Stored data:

____________

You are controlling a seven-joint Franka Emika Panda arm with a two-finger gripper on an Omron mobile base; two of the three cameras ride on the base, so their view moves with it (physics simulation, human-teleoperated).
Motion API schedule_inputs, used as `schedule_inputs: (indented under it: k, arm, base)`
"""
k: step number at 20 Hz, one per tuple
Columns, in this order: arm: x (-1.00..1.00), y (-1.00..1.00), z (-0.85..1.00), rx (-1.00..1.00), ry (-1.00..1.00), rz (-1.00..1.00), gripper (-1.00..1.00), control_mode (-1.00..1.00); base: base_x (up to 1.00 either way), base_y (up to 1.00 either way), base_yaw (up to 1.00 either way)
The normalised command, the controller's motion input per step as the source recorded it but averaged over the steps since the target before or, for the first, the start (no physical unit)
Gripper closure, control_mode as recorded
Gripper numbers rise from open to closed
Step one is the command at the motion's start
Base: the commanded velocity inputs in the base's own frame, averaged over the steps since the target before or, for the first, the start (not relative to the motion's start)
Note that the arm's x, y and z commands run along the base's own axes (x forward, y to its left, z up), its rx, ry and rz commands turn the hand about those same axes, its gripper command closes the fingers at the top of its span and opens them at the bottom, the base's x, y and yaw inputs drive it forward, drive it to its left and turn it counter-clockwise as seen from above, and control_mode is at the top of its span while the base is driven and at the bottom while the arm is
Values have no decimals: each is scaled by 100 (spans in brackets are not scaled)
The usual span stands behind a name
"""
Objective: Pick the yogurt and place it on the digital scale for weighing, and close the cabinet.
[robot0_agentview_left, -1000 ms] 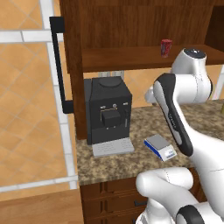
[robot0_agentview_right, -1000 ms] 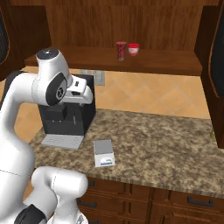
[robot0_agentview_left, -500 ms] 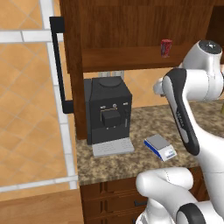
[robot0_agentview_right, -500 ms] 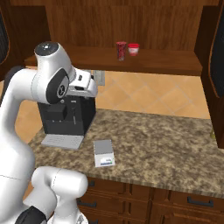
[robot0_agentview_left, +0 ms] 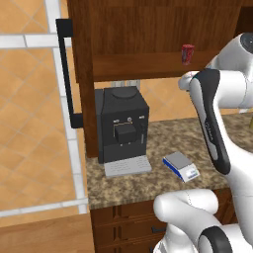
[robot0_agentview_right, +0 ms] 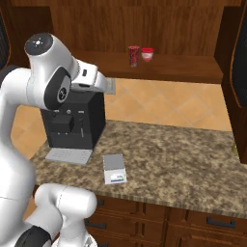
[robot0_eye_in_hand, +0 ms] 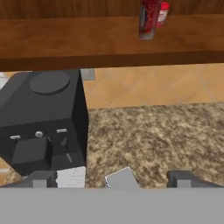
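Yogurt (robot0_agentview_right: 133, 55) sits on the open cabinet's shelf (robot0_agentview_right: 193, 70), upright, near the front edge, just beside a small white cup with a red top (robot0_agentview_right: 147, 54). In the left base view the yogurt (robot0_agentview_left: 187, 53) stands alone at the shelf lip, so it looks reachable from the front without knocking much.

Gripper (robot0_eye_in_hand: 113, 178) empty, jaws wide apart, both dark tips low in the hand view with nothing between them. The hand looks across the desk and up toward the shelf; the yogurt (robot0_eye_in_hand: 148, 17) is at the top of that view, well apart from the tips. Reads as the approach step: jaws spread ready to go round the cup.

Scale (robot0_agentview_right: 114, 168) lies flat on the granite desk (robot0_agentview_right: 193, 159), just beside the coffee machine (robot0_agentview_right: 72, 120) tray, top plate bare, so the drop spot is free. It is well below and in front of the shelf, so the carry would be short and downward.

Cabinet door (robot0_agentview_left: 66, 74) hangs open at the left with its long black handle facing out; the right door edge (robot0_agentview_right: 236, 72) is open too. Closing is not yet done, sensibly left until the cup is out.

Risk, my guess: nudging the white cup when closing on the yogurt, since they are close.
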Motion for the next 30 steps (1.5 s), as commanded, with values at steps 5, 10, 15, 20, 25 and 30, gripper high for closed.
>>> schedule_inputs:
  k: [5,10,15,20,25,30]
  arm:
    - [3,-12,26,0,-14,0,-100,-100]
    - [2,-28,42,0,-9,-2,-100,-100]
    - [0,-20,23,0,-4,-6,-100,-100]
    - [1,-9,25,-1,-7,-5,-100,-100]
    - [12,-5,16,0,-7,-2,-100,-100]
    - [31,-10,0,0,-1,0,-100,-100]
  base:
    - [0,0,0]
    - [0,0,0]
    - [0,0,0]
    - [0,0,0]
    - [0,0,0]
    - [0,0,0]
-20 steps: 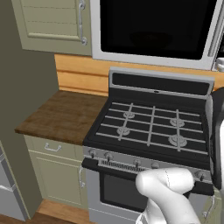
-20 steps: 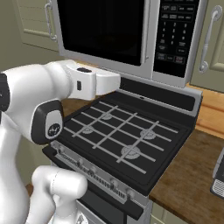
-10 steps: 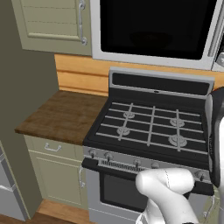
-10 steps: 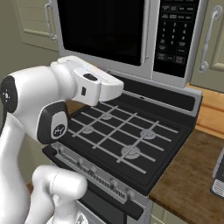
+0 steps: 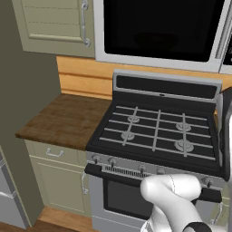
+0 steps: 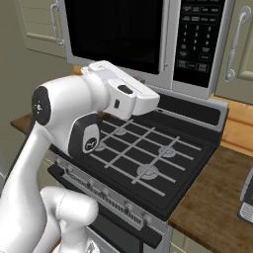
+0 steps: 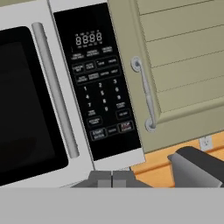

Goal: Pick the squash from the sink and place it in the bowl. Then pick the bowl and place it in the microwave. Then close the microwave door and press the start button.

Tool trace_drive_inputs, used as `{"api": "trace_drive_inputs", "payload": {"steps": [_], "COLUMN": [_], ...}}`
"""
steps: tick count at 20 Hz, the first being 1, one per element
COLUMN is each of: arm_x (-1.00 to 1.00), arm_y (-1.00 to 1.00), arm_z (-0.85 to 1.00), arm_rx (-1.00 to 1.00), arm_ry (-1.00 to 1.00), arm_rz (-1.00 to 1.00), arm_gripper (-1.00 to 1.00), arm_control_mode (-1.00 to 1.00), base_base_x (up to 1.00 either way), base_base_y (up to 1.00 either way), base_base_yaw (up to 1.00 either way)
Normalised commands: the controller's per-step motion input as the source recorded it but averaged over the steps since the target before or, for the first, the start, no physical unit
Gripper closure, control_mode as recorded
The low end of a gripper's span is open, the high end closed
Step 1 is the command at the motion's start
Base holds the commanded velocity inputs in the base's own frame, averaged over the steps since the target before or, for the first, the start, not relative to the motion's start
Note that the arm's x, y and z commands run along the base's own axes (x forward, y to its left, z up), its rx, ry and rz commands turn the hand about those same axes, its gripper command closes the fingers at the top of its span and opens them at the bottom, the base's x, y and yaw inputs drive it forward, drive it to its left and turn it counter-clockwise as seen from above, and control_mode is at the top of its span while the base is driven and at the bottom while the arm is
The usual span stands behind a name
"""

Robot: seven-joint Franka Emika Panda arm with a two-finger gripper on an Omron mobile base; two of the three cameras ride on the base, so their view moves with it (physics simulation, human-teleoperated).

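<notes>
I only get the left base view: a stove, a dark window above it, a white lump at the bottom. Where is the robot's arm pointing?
Observer: In the right base view the arm reaches over the stove toward the right part of the microwave.
Operator: What's on that side? My picture cuts it off.
Observer: A black control panel with rows of buttons. In the hand view, what looks like the start button sits in its lowest row.
Operator: And the pincer thing, is it open?
Observer: No. In the hand view the tool is shut, its tips together with nothing between them, just below the panel's lower edge.
</notes>
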Motion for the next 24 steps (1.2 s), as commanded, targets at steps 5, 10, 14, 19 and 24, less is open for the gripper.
{"api": "trace_drive_inputs", "payload": {"steps": [5,10,14,19,24], "arm_x": [0.0,0.02,0.16,0.28,0.43], "arm_y": [-0.2,-0.09,-0.08,0.0,0.0], "arm_z": [-0.01,-0.06,-0.05,-0.1,-0.02], "arm_rx": [0.0,0.0,0.0,-0.03,-0.02], "arm_ry": [0.0,0.0,0.0,-0.01,0.0], "arm_rz": [-0.02,0.0,0.0,0.0,0.0], "arm_gripper": [1.0,1.0,1.0,1.0,1.0], "arm_control_mode": [-1.0,-1.0,-1.0,-1.0,-1.0], "base_base_x": [0.0,0.0,0.0,0.0,0.0], "base_base_y": [0.0,0.0,0.0,0.0,0.0], "base_base_yaw": [0.0,0.0,0.0,0.0,0.0]}}
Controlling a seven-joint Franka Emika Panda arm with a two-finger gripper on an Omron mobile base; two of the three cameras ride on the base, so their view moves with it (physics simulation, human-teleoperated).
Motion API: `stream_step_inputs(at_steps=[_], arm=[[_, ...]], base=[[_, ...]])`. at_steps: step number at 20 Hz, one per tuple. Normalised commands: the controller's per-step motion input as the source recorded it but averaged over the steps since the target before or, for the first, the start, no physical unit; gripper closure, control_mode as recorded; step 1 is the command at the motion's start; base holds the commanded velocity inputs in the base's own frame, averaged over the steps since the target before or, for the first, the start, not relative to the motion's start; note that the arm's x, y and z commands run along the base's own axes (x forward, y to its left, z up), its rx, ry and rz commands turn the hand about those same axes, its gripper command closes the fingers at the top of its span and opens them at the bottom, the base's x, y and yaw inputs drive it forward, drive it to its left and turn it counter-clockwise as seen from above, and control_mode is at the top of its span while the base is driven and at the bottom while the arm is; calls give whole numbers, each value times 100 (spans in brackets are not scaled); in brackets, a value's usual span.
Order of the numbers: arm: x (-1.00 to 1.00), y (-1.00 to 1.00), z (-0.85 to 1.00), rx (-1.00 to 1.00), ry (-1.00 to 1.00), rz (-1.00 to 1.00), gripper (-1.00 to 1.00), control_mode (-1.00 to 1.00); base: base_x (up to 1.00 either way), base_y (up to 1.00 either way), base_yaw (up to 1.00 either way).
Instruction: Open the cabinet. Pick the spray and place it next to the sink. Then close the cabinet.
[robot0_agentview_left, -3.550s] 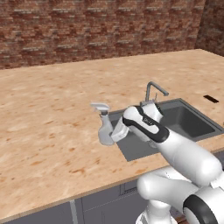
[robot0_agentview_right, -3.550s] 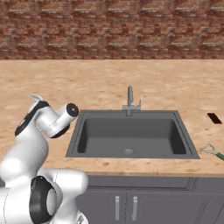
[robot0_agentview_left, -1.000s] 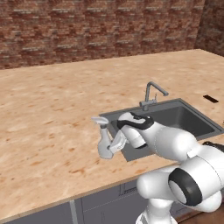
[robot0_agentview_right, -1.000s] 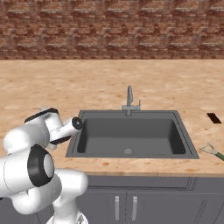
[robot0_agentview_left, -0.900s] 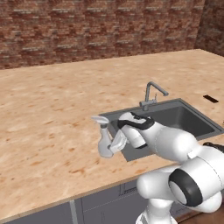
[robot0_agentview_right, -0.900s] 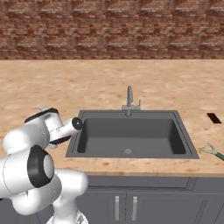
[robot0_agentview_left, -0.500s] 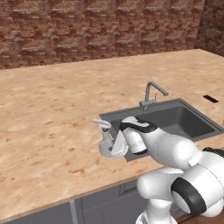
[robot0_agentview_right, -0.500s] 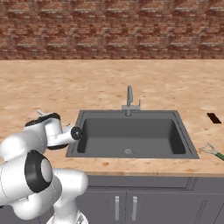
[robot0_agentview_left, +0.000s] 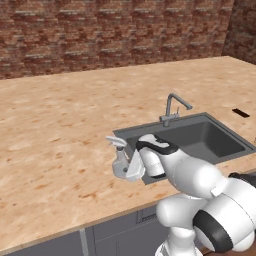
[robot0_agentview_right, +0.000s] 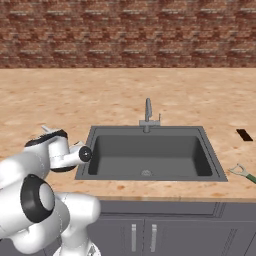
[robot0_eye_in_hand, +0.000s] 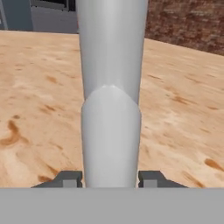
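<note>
Spray (robot0_agentview_left: 120, 162) is now lower than it was a few seconds ago: in the earlier left base pictures it hangs tilted above the tabletop (robot0_agentview_left: 60, 130), and now it stands almost upright with its rounded base at the wood or very near it, just beside the left rim of the sink (robot0_agentview_left: 200, 137). The gripper (robot0_agentview_left: 131, 166) has come down with it, and the arm is folded lower and closer to that same corner of the sink. In the hand view the jaws are nearly closed around the pale body of the spray (robot0_eye_in_hand: 111, 96), one dark fingertip (robot0_eye_in_hand: 68, 178) on each side of it, so the bottle is still held and not yet released. I cannot tell from these pictures if the base already touches the tabletop. In the right base view the nozzle (robot0_agentview_right: 46, 129) shows behind the wrist, also left of the sink (robot0_agentview_right: 150, 150). My judgement is that the placing step is almost finished; what remains is to open the jaws, to pull the hand away without knocking the bottle, and then to close the cabinet.
</note>
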Motion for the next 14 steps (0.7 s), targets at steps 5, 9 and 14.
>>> stream_step_inputs(at_steps=[5, 9, 14], arm=[[0, 0, 0, 0, 0, 0, -100, -100], [0, 0, 0, 0, 0, 0, -100, -100], [0, 0, 0, 0, 0, 0, -100, -100]], base=[[0, 0, 0], [0, 0, 0], [0, 0, 0]])
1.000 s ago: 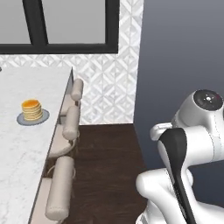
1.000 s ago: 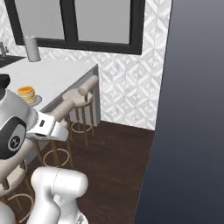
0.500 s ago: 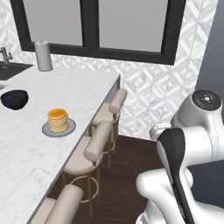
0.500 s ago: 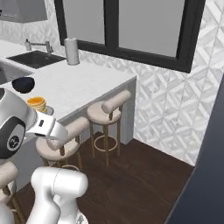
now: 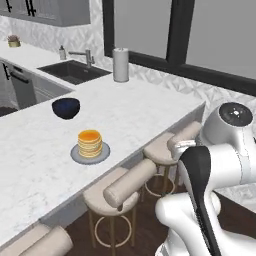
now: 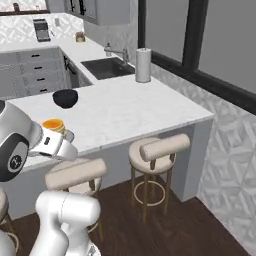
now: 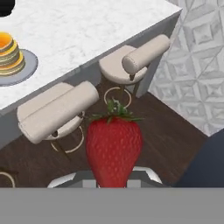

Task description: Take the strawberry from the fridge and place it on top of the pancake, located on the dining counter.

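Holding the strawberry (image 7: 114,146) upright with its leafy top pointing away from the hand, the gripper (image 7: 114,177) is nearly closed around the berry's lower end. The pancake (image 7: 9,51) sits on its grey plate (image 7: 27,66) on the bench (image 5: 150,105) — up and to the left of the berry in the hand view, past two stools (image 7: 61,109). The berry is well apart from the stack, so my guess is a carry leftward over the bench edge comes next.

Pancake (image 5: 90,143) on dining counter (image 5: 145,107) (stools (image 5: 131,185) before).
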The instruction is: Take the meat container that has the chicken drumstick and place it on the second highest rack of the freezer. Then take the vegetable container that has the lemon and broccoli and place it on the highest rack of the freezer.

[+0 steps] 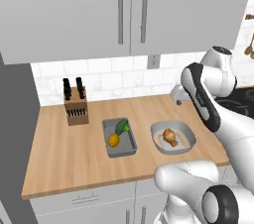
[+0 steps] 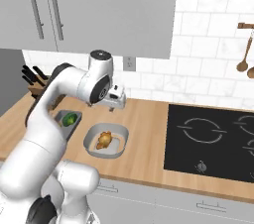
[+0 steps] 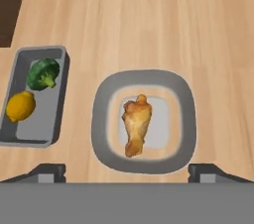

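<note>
Counter (image 3: pixel 198 29): light wood grain. Both containers grey: round tray (image 3: pixel 106 119), rectangular tray (image 3: pixel 57 104). Drumstick (image 3: pixel 136 125) golden brown. Lemon (image 3: pixel 20 106) yellow, broccoli (image 3: pixel 43 73) green. Knife block (image 1: pixel 77 109) brown, handles black. Wall tiles (image 2: pixel 208 34) white, cabinets (image 1: pixel 74 10) pale grey. Hob (image 2: pixel 213 141) black, rings probably grey.

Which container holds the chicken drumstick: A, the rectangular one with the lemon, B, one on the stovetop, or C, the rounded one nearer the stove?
C: the drumstick lies in the rounded container, while the lemon and broccoli share the rectangular one.
</note>
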You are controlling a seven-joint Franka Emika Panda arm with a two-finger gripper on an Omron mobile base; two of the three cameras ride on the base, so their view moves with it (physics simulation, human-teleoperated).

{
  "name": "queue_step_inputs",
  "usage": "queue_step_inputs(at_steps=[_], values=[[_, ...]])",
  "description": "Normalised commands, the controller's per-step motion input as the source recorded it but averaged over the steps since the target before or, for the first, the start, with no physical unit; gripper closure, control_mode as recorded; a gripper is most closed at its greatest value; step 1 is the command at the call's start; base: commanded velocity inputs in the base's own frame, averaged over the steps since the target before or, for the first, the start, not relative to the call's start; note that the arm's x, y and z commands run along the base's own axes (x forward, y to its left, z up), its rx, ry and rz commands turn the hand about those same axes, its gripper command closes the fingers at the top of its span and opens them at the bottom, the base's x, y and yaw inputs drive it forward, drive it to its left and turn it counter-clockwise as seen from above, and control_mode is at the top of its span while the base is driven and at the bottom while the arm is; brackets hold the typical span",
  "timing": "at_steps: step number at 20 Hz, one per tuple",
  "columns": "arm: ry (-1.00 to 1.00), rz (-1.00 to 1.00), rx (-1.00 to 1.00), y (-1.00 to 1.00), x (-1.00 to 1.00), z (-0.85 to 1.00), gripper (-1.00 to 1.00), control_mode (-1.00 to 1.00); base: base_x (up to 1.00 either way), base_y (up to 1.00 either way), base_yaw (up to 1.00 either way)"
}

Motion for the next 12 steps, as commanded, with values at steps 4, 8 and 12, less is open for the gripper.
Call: queue_step_inputs(at_steps=[4, 8, 12], values=[[-0.06, 0.1, 0.1, -0.97, 0.0, -0.56, -1.0, -1.0, 0.0, 0.0, 0.0], [0.03, 0.04, 0.1, -0.63, 0.11, -0.71, -1.0, -1.0, 0.0, 0.0, 0.0], [0.15, 0.01, 0.1, -0.41, 0.26, -0.76, -1.0, -1.0, 0.0, 0.0, 0.0]])
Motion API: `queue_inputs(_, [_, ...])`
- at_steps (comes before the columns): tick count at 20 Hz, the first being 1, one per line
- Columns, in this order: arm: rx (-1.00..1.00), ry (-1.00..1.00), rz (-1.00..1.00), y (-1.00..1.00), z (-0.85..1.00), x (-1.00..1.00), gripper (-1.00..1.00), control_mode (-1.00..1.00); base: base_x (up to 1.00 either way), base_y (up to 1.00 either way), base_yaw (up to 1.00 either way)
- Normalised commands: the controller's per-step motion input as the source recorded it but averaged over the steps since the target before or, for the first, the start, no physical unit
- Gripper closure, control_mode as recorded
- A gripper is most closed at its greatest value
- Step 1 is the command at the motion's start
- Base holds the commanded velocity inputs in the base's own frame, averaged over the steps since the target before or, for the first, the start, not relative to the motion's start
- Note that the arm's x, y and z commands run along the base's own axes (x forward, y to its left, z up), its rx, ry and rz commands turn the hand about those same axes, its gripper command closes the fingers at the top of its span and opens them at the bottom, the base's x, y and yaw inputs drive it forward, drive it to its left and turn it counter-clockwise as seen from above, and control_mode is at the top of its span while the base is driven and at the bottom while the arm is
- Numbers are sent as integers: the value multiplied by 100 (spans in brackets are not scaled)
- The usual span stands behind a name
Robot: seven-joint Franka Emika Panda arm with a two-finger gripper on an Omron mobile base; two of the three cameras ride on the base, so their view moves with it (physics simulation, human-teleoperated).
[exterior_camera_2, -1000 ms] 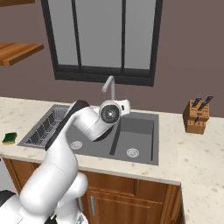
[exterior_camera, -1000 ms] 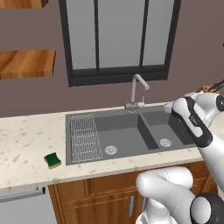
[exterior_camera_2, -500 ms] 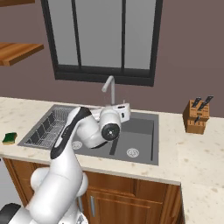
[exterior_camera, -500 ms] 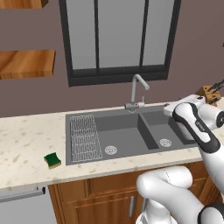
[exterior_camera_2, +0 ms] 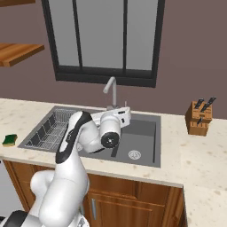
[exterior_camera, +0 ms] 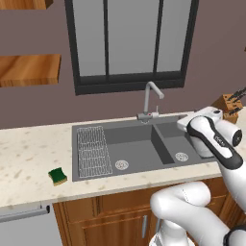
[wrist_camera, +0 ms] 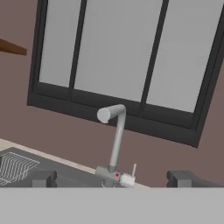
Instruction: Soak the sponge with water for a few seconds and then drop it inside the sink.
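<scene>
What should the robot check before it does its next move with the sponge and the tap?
1. Sponge found: ok, lying on the counter left of the sink.
2. Sponge in the pincer: not ok, fingertips stand apart with nothing between them.
3. Water running: not ok, no stream falls from the faucet.
4. Faucet lever within aim: ok, straight ahead in the hand view.
5. Spout over a basin: ok, it points over the left basin.
</scene>
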Motion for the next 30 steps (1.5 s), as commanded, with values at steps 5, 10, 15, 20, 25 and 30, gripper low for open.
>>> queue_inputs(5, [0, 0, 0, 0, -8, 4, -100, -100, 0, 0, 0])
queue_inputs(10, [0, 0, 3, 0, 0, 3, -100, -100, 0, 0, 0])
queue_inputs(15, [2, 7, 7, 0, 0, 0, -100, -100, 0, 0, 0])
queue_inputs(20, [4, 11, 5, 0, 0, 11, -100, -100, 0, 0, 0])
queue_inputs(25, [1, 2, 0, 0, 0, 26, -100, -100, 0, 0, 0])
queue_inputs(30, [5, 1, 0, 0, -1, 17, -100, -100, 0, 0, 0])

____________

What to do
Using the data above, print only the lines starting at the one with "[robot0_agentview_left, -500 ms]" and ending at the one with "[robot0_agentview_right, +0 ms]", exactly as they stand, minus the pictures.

Response to the task
[robot0_agentview_left, -500 ms] 
[robot0_agentview_right, -500 ms] 
[robot0_agentview_left, +0 ms] 
[robot0_agentview_right, +0 ms] 

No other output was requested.